*Exercise aim*. For the data that follows, report how many lines include the string "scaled", and write the number alone.

Stored data entries:
● ● ● ● ● ● ●

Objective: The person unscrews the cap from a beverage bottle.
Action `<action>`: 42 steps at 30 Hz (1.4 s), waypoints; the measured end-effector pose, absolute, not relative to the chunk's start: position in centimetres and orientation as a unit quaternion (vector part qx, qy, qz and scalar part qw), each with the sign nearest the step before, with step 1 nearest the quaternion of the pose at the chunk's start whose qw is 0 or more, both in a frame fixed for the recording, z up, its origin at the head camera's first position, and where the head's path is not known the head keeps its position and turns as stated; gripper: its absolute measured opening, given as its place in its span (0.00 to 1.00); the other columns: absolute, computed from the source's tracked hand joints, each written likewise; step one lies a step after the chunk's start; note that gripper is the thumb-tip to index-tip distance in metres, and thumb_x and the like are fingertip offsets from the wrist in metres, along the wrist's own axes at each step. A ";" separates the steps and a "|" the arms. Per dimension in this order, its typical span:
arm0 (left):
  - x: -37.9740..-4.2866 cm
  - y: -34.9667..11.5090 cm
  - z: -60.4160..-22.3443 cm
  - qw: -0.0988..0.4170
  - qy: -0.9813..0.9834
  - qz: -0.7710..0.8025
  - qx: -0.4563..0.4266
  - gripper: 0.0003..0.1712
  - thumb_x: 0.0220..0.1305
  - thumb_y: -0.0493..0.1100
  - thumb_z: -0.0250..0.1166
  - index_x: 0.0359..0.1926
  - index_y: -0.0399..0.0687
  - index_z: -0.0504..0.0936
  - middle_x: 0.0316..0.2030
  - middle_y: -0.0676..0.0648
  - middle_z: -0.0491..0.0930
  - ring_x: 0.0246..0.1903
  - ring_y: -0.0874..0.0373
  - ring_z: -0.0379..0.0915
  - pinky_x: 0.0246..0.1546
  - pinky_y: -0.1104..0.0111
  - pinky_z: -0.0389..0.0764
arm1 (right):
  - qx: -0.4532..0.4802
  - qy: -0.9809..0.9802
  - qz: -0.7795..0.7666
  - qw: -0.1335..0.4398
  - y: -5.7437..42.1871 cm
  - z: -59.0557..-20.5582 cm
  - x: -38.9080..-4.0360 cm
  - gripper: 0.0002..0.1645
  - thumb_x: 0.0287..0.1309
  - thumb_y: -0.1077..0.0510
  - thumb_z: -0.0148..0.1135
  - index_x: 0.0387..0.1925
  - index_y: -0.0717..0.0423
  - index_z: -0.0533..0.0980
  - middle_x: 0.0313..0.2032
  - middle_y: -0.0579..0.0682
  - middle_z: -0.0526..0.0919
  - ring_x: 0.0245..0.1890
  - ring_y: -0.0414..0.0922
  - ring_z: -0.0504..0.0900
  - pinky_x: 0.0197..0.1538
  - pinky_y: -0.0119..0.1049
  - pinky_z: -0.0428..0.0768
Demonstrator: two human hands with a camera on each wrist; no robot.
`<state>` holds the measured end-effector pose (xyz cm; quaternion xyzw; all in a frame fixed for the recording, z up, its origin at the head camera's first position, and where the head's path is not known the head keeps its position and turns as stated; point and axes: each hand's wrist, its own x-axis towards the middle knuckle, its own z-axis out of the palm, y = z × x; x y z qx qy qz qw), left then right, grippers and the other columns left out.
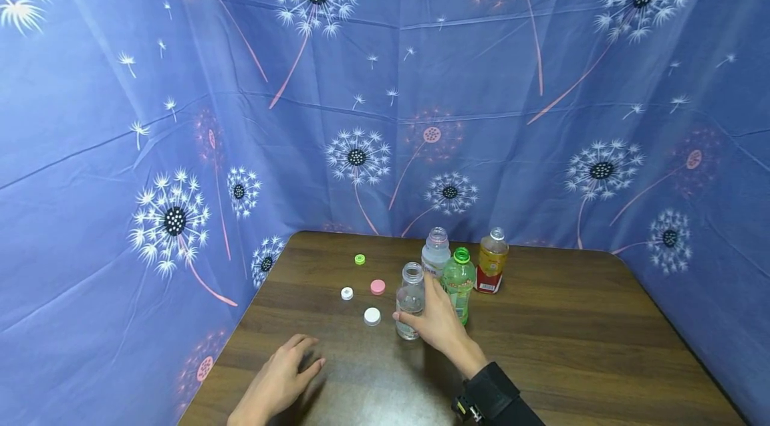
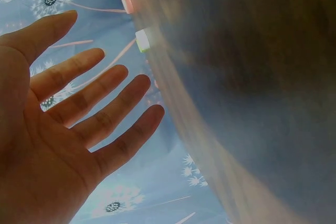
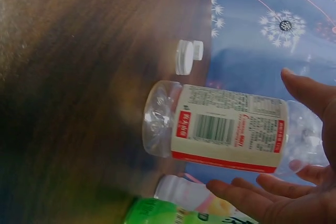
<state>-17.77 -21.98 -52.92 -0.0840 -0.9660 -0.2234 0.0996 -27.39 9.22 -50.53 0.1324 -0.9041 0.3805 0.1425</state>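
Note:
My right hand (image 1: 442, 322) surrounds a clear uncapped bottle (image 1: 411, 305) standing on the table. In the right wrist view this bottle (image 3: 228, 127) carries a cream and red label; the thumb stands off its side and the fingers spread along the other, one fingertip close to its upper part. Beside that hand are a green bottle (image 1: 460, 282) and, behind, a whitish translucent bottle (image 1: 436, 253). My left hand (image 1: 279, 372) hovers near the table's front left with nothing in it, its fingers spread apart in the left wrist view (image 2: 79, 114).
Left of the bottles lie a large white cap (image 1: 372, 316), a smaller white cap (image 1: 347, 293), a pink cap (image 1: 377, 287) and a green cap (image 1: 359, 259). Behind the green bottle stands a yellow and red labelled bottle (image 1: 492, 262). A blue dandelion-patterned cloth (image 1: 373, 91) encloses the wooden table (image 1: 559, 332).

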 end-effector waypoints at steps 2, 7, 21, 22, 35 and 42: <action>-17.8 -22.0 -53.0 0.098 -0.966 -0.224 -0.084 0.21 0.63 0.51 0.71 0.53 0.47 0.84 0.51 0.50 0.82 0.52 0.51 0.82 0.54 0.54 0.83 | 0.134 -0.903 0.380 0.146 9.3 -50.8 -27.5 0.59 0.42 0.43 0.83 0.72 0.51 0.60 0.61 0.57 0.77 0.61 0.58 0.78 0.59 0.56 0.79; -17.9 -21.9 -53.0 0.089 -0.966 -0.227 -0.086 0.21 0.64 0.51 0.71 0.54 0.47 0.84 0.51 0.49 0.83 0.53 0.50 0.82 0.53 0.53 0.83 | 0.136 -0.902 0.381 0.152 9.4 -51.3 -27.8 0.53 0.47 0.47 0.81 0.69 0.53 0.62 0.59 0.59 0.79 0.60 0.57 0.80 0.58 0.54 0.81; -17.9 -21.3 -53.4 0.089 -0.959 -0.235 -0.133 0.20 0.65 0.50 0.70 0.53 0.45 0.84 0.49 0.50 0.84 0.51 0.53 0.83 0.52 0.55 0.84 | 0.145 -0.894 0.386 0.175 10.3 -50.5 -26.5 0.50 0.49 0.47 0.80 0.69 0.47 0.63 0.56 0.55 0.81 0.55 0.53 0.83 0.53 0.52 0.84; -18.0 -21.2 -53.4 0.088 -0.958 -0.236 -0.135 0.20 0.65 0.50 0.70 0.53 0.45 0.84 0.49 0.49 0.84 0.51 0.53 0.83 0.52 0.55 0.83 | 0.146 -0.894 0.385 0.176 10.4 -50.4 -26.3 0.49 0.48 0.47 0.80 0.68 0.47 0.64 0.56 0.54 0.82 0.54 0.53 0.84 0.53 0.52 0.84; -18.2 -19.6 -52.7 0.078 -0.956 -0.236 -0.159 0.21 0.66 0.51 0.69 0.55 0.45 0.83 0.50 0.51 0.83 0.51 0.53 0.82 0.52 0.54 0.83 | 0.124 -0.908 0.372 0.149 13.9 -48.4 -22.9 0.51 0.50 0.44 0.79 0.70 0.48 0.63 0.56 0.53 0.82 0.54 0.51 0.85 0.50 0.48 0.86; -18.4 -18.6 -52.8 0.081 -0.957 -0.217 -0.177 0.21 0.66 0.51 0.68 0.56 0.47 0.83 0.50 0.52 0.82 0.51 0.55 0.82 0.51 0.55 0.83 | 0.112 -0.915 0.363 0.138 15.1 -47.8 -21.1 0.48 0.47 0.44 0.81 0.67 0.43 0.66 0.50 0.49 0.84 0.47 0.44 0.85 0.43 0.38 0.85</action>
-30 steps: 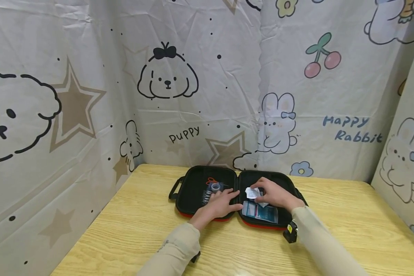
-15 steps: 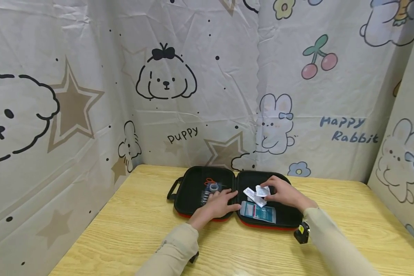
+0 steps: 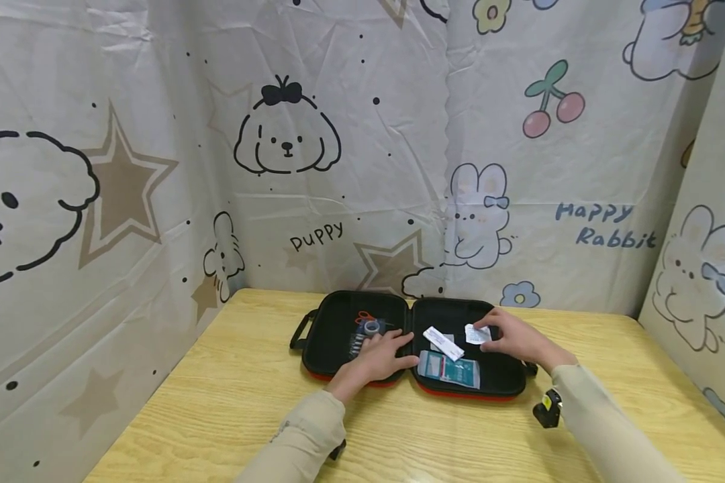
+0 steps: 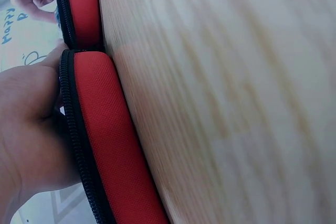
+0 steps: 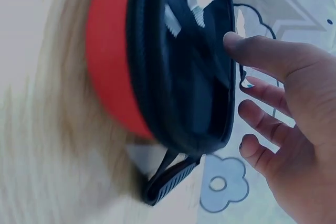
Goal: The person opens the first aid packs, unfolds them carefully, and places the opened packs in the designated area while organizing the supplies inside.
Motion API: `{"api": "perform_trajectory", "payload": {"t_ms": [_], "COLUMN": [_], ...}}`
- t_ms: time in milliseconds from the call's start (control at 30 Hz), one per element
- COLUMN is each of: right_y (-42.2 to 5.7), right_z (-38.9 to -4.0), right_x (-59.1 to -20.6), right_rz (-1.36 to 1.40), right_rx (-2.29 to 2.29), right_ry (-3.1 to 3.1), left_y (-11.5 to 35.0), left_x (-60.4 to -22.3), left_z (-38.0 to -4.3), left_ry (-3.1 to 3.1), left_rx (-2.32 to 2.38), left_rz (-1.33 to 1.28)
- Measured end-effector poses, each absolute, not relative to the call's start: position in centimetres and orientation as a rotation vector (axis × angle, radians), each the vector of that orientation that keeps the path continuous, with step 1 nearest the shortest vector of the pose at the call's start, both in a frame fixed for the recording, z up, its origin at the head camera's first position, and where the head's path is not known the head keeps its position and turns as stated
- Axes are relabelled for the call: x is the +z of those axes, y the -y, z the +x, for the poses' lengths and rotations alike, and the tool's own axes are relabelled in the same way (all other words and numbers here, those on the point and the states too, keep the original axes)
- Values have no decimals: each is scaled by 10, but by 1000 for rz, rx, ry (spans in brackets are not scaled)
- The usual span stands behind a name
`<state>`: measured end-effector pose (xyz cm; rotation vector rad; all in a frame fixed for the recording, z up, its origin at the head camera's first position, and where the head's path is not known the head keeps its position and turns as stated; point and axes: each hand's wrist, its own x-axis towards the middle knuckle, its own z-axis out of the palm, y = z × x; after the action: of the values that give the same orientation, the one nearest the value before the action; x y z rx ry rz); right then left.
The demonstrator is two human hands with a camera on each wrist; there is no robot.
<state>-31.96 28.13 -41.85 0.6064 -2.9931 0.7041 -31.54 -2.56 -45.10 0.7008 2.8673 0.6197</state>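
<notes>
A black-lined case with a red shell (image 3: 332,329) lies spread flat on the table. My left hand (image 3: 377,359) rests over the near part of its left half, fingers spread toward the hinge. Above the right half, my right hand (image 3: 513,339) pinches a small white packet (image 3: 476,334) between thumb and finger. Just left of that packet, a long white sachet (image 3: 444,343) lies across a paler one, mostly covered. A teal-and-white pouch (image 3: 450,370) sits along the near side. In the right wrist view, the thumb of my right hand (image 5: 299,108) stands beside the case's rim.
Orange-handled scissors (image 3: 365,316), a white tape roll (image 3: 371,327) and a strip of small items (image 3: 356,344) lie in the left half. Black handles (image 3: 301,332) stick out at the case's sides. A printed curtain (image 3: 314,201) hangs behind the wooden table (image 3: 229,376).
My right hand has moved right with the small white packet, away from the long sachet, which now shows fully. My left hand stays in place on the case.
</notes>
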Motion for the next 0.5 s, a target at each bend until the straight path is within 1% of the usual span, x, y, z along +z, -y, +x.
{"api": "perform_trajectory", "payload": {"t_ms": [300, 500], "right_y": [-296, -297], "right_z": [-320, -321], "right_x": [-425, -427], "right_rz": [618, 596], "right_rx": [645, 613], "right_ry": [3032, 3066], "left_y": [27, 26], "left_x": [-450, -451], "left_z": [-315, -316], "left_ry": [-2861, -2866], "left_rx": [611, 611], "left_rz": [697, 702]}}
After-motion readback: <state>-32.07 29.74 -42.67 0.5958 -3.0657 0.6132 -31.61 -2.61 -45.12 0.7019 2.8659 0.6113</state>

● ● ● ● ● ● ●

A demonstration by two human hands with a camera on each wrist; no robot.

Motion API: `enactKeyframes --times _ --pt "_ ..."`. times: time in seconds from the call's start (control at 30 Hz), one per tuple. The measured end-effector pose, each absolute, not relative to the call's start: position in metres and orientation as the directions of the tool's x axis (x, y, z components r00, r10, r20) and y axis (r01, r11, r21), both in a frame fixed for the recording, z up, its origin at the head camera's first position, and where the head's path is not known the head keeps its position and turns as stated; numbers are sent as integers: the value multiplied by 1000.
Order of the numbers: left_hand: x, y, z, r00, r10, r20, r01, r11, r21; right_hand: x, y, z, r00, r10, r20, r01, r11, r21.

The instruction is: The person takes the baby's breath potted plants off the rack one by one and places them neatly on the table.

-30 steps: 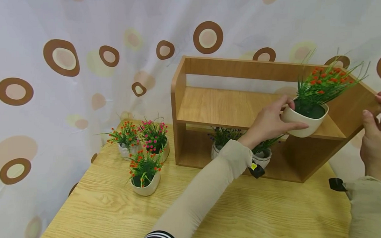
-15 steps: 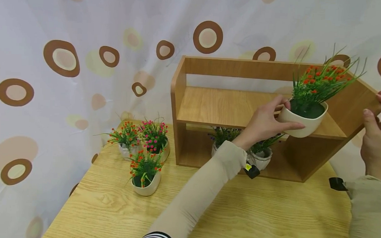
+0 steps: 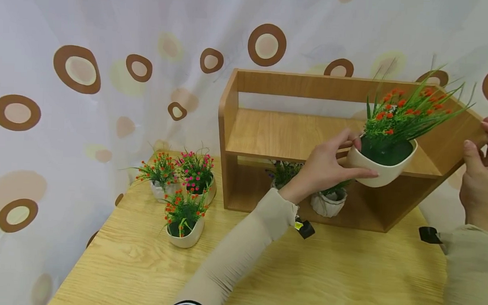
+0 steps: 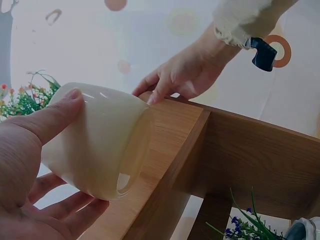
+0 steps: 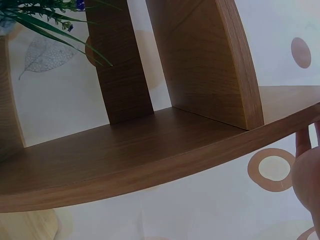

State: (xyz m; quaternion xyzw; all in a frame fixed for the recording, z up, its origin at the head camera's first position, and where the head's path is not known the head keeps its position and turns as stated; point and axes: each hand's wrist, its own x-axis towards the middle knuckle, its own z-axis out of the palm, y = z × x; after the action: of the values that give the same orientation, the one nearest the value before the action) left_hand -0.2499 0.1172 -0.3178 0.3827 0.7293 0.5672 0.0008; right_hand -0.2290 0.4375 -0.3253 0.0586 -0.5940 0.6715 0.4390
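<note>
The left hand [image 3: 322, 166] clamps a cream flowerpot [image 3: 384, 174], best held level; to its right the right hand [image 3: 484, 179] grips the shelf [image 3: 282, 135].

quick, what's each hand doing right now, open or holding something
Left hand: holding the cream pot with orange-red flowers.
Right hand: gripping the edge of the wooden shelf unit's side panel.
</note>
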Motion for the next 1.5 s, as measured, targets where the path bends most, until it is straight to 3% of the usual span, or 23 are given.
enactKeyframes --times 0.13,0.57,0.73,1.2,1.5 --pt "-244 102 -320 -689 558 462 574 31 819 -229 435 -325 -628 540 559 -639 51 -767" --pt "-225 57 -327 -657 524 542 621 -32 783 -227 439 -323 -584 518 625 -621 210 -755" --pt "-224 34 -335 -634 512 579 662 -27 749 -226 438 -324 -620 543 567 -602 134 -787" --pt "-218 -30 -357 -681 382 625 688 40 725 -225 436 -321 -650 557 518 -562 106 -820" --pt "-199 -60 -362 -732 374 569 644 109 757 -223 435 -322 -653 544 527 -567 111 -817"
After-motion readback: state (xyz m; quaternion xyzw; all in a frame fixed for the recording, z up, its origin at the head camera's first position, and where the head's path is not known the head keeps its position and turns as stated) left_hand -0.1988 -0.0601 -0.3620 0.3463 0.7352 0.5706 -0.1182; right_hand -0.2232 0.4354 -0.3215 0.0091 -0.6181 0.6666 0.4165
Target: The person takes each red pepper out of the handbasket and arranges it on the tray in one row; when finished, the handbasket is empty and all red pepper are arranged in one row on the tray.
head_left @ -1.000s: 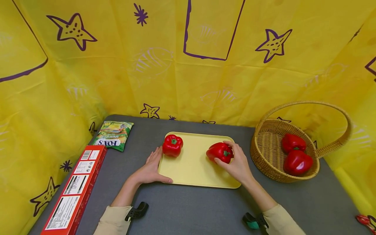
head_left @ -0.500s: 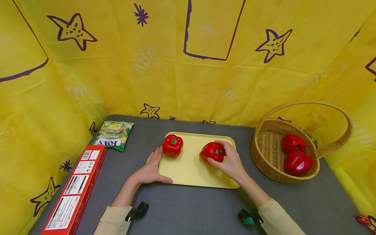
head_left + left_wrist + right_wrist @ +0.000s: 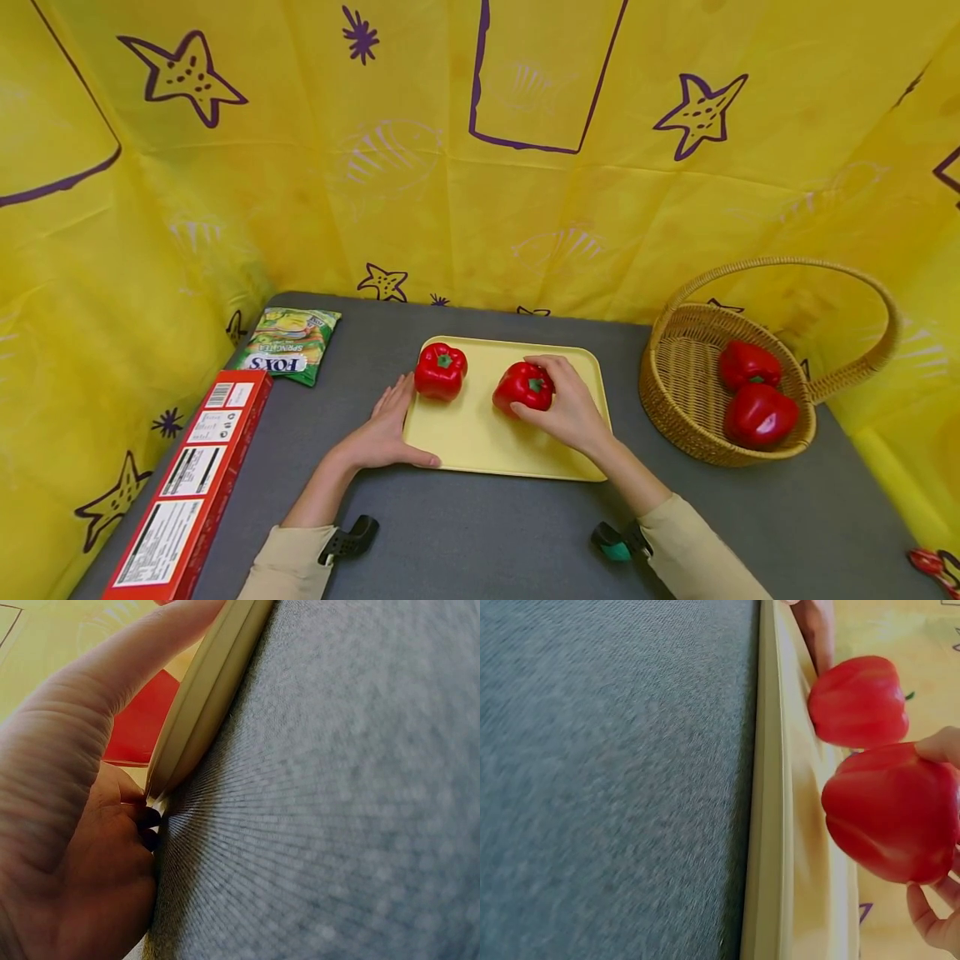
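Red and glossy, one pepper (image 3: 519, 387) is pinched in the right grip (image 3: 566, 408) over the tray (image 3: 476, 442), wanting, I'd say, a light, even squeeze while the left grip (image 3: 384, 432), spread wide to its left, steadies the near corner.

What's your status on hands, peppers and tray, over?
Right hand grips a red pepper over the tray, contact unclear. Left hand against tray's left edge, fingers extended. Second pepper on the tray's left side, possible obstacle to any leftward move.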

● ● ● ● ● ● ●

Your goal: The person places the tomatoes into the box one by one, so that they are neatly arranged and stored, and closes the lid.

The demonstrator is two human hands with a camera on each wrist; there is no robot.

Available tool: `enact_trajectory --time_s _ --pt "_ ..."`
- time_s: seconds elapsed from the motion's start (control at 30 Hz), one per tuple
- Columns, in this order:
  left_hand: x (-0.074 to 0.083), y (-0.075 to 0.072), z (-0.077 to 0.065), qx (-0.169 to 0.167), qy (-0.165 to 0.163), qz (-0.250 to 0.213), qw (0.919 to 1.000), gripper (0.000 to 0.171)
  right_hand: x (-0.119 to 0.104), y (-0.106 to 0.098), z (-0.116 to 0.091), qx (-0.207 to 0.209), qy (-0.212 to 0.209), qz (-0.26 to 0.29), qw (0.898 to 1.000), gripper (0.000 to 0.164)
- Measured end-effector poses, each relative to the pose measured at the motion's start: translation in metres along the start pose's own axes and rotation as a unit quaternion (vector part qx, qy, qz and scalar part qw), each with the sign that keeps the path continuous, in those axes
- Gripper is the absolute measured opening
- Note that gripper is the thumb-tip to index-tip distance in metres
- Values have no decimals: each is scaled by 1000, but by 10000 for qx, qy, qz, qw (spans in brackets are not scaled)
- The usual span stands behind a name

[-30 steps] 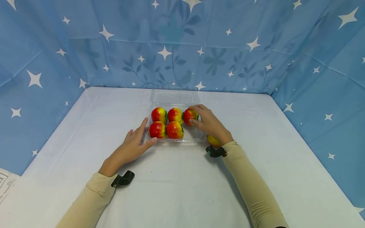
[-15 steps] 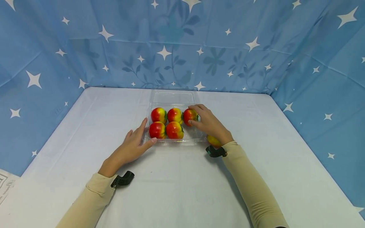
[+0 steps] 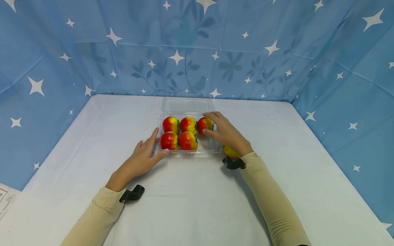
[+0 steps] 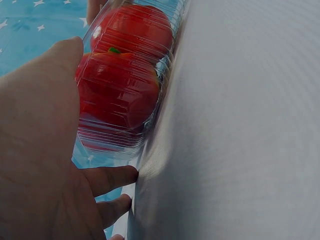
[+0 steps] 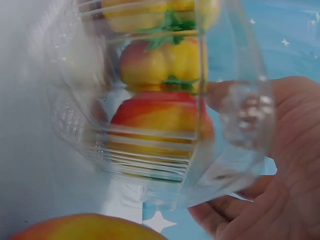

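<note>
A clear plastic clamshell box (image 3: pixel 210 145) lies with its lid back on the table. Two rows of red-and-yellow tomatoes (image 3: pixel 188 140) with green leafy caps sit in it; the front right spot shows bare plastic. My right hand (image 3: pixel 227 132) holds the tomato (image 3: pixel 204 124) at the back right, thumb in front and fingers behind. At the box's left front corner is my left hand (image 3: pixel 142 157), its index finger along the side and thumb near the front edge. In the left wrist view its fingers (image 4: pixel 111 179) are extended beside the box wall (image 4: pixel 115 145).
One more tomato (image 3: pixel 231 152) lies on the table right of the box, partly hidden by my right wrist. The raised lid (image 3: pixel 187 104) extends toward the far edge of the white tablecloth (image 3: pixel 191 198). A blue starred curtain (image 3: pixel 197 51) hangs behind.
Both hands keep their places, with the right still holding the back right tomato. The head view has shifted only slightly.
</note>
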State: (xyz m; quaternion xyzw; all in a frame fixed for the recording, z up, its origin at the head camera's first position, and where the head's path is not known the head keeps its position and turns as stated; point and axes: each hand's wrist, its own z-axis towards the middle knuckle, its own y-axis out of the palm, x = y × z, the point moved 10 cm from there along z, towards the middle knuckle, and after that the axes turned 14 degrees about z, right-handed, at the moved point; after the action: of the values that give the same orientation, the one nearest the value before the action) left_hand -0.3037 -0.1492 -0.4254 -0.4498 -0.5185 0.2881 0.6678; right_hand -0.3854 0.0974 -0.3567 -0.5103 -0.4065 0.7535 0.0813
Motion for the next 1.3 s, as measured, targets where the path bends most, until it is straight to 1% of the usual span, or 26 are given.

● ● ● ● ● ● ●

*Response to this task*. 2